Each line from the one containing "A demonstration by" through the end of the entries below must be output exactly; no other line belongs.

══ Extracted material

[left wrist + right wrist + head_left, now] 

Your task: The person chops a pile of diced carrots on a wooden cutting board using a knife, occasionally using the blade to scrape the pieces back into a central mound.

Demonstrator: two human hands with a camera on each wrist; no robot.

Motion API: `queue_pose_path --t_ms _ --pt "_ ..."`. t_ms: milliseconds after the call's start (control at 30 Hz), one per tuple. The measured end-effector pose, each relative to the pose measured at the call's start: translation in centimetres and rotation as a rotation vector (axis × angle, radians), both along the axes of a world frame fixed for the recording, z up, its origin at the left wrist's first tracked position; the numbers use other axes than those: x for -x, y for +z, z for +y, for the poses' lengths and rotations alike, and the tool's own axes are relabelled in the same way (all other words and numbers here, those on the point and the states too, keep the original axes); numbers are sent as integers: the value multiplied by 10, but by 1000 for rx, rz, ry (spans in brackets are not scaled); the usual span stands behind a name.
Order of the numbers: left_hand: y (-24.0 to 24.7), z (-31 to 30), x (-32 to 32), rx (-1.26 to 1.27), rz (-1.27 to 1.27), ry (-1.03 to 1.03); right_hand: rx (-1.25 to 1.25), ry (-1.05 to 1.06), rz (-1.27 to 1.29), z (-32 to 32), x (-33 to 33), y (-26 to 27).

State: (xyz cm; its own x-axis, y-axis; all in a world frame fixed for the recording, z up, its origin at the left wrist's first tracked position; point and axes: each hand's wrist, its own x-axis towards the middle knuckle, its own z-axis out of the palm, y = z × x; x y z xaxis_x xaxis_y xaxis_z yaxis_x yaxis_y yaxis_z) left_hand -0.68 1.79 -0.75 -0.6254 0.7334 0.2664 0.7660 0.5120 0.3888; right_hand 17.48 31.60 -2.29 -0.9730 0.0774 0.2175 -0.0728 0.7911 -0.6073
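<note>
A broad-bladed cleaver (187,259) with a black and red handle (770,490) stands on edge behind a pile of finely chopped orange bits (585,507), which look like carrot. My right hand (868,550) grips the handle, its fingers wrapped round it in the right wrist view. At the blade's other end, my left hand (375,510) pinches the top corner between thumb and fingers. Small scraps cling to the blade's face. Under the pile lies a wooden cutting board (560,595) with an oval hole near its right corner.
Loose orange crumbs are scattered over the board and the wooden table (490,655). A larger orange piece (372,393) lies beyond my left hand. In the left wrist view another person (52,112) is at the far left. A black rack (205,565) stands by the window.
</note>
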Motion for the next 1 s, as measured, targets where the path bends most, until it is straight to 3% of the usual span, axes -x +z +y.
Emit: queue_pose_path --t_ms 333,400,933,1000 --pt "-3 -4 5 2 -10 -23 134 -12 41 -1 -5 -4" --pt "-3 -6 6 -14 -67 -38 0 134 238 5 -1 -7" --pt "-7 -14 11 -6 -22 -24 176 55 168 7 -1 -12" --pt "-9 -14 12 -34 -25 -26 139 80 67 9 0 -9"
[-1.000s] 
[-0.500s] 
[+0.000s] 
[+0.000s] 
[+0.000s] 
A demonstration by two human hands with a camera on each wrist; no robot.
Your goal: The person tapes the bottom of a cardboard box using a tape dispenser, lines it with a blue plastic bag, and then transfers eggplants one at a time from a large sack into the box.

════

Output for this exercise:
A demonstration by two human hands with a camera on each wrist; no robot.
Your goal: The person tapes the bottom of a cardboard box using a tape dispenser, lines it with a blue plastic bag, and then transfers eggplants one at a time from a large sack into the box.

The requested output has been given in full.